Problem: Up to and including the line with "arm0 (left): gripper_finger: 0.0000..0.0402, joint", return every line from the start of the entries below exactly.

(Records from a data source)
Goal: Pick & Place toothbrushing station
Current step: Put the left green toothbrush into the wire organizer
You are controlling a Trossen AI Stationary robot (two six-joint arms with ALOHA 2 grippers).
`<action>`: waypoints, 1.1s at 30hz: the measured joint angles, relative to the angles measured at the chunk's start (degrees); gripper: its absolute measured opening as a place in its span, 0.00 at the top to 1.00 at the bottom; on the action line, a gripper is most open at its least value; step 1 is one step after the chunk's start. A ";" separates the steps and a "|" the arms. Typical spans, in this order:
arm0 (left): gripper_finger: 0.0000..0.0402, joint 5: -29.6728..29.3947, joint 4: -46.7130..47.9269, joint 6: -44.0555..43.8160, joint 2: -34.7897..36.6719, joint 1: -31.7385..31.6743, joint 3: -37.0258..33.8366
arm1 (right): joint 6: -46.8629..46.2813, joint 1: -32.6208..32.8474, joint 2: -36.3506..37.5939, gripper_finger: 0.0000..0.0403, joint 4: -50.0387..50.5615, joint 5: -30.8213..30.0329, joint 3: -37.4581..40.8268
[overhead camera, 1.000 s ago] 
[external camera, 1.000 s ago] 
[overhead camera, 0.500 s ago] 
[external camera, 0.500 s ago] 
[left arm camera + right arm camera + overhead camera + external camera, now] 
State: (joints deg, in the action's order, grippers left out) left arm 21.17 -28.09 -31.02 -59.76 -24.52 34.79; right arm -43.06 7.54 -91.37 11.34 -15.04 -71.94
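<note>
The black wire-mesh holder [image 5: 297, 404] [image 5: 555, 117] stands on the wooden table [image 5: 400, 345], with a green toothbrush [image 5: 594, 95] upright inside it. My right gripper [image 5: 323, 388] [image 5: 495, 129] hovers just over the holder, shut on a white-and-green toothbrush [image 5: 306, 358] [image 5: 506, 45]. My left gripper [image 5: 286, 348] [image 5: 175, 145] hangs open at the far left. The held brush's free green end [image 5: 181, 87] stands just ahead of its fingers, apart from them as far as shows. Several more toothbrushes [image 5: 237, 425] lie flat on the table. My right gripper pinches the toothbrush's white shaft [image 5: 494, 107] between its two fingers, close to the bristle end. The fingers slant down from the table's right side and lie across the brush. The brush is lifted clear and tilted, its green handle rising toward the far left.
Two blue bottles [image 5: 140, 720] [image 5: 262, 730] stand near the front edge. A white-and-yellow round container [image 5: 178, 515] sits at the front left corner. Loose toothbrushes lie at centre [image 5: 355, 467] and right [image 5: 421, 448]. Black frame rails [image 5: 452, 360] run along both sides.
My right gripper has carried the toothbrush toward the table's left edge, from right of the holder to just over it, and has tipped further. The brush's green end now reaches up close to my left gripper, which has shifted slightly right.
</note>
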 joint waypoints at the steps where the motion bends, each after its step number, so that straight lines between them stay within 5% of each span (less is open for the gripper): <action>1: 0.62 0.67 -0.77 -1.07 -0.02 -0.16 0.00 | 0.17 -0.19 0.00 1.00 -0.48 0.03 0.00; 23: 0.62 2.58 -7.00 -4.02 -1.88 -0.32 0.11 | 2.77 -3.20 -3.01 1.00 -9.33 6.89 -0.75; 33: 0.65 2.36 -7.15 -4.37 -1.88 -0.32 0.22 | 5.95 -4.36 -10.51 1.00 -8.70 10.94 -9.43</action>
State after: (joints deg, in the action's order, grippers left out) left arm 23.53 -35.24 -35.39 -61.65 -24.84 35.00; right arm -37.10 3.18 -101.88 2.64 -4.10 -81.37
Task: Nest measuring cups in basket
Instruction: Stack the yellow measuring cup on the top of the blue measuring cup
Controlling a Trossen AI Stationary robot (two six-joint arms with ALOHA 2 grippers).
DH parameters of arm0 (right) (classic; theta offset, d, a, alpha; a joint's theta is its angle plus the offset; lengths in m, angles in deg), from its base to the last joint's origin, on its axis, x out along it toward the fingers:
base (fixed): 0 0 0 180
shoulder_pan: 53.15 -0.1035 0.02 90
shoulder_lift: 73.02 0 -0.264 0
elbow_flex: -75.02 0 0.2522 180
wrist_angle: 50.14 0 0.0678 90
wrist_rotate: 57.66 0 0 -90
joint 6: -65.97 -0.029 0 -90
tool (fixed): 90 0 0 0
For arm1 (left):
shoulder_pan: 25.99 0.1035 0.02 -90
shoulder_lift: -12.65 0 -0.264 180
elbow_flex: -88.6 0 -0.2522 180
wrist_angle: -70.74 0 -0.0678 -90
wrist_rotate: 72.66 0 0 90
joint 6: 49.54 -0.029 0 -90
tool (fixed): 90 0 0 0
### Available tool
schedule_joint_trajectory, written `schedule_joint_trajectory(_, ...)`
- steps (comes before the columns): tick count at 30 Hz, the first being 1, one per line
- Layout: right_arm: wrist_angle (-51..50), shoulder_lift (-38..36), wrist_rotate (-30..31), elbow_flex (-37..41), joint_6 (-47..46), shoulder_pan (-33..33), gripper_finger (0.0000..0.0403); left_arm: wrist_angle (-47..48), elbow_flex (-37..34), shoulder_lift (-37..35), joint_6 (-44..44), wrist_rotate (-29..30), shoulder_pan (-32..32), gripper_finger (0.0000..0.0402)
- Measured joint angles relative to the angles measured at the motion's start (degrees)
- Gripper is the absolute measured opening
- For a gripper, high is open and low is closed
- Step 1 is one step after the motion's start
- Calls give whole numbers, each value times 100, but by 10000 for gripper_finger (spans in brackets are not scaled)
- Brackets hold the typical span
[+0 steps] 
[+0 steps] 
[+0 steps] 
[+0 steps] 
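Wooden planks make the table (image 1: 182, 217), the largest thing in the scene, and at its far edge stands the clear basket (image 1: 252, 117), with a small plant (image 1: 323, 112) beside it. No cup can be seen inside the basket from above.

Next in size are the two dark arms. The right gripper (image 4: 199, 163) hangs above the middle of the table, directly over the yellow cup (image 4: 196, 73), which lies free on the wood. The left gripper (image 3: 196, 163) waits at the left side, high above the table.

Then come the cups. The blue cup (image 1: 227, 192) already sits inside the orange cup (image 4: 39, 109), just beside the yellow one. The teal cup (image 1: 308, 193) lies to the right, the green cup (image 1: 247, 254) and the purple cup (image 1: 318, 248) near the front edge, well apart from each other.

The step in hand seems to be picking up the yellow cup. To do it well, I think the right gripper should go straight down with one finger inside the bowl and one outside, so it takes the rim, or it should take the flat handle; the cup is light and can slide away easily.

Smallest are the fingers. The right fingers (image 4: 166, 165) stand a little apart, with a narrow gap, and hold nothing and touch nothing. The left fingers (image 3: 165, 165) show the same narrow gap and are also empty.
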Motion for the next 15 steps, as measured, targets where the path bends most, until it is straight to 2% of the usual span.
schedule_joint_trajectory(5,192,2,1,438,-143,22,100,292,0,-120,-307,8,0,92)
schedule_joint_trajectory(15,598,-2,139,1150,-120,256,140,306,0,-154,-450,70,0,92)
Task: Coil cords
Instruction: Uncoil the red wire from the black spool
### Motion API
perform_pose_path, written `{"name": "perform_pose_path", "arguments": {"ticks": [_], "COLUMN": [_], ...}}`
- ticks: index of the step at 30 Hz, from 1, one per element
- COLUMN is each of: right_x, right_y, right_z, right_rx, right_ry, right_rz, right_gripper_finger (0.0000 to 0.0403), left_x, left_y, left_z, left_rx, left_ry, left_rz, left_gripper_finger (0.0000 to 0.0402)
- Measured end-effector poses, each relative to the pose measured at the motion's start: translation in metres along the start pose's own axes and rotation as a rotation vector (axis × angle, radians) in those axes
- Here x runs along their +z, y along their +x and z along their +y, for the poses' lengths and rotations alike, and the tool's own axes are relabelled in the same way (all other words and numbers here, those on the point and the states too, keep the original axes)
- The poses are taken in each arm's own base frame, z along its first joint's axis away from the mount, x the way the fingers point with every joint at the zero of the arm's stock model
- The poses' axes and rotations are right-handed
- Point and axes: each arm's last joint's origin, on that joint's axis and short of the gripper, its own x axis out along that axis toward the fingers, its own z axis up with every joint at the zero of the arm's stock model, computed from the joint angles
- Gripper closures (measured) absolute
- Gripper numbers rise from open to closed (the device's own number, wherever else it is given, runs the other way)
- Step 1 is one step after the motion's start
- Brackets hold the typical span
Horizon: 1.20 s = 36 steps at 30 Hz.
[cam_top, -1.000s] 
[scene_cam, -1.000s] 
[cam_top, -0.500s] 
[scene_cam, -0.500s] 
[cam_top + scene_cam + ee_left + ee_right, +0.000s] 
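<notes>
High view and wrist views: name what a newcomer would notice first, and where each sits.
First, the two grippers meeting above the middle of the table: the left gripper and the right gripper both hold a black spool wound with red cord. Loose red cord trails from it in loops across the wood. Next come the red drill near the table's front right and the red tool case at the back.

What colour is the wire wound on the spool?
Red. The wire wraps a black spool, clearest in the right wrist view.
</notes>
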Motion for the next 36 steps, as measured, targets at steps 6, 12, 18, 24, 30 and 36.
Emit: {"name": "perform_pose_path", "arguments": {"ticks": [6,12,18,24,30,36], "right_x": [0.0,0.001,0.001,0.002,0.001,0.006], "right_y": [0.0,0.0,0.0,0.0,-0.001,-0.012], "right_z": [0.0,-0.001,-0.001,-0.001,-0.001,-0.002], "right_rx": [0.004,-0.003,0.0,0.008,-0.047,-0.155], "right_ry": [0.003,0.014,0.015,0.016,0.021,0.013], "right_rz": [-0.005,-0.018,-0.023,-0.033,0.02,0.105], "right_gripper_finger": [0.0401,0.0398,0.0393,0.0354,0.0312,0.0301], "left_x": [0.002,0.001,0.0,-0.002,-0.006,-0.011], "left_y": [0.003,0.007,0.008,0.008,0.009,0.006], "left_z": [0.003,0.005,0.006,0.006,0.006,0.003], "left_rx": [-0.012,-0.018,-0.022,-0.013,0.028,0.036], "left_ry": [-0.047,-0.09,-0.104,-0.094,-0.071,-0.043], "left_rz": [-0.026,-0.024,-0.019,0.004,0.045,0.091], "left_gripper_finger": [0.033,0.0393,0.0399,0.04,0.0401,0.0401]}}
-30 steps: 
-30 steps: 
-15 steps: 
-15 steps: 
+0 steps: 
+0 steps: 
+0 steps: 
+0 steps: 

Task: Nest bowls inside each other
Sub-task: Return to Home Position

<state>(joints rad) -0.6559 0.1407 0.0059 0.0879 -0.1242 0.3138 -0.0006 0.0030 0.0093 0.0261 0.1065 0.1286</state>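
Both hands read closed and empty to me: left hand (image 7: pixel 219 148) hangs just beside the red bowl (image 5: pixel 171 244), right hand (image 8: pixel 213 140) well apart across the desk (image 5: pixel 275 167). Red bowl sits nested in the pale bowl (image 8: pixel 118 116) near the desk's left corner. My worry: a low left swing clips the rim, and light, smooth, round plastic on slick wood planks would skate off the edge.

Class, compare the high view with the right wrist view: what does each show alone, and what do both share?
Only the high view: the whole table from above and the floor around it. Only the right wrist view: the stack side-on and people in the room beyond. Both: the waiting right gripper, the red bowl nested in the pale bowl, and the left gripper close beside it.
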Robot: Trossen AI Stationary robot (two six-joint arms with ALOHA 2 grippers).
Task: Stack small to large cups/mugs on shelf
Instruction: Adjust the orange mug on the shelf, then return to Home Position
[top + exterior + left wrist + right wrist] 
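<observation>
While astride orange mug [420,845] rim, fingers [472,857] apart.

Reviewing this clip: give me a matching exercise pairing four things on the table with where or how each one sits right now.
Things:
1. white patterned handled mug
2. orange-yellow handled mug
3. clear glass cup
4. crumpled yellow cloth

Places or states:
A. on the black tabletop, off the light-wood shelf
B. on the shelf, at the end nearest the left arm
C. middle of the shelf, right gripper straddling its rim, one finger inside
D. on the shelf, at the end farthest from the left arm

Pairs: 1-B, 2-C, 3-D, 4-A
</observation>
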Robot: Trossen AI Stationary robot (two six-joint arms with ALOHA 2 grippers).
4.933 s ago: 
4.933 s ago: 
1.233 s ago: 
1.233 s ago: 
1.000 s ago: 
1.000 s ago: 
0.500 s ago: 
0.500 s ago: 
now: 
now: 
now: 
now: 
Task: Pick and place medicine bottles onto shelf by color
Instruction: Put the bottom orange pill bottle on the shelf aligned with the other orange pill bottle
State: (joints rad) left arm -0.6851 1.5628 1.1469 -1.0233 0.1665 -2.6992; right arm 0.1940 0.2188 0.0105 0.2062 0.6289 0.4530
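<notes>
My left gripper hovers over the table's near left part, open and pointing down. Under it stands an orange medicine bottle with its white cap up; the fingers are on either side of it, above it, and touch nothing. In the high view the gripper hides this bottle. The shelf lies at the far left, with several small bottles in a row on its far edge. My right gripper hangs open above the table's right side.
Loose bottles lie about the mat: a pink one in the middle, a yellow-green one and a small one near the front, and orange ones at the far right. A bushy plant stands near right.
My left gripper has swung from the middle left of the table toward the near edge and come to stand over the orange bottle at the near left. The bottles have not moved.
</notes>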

Your response:
Goal: Pick & Place toothbrushing station
Current step: Put the left green toothbrush into the wire organizer
You are controlling a Trossen AI Stationary robot (two six-joint arms with ALOHA 2 grippers).
`<action>`: waypoints, 1.1s at 30hz: the measured joint angles, relative to the angles measured at the chunk's start (degrees); gripper: its absolute measured opening as a place in its span, 0.00 at the top to 1.00 at the bottom; on the action line, a gripper is most open at its least value; step 1 is one step after the chunk's start. A ";" separates the steps and a "|" the arms. Typical spans, in this order:
arm0 (left): gripper_finger: 0.0000..0.0402, joint 5: -29.6728..29.3947, joint 4: -46.7130..47.9269, joint 6: -44.0555..43.8160, joint 2: -34.7897..36.6719, joint 1: -31.7385..31.6743, joint 3: -37.0258..33.8366

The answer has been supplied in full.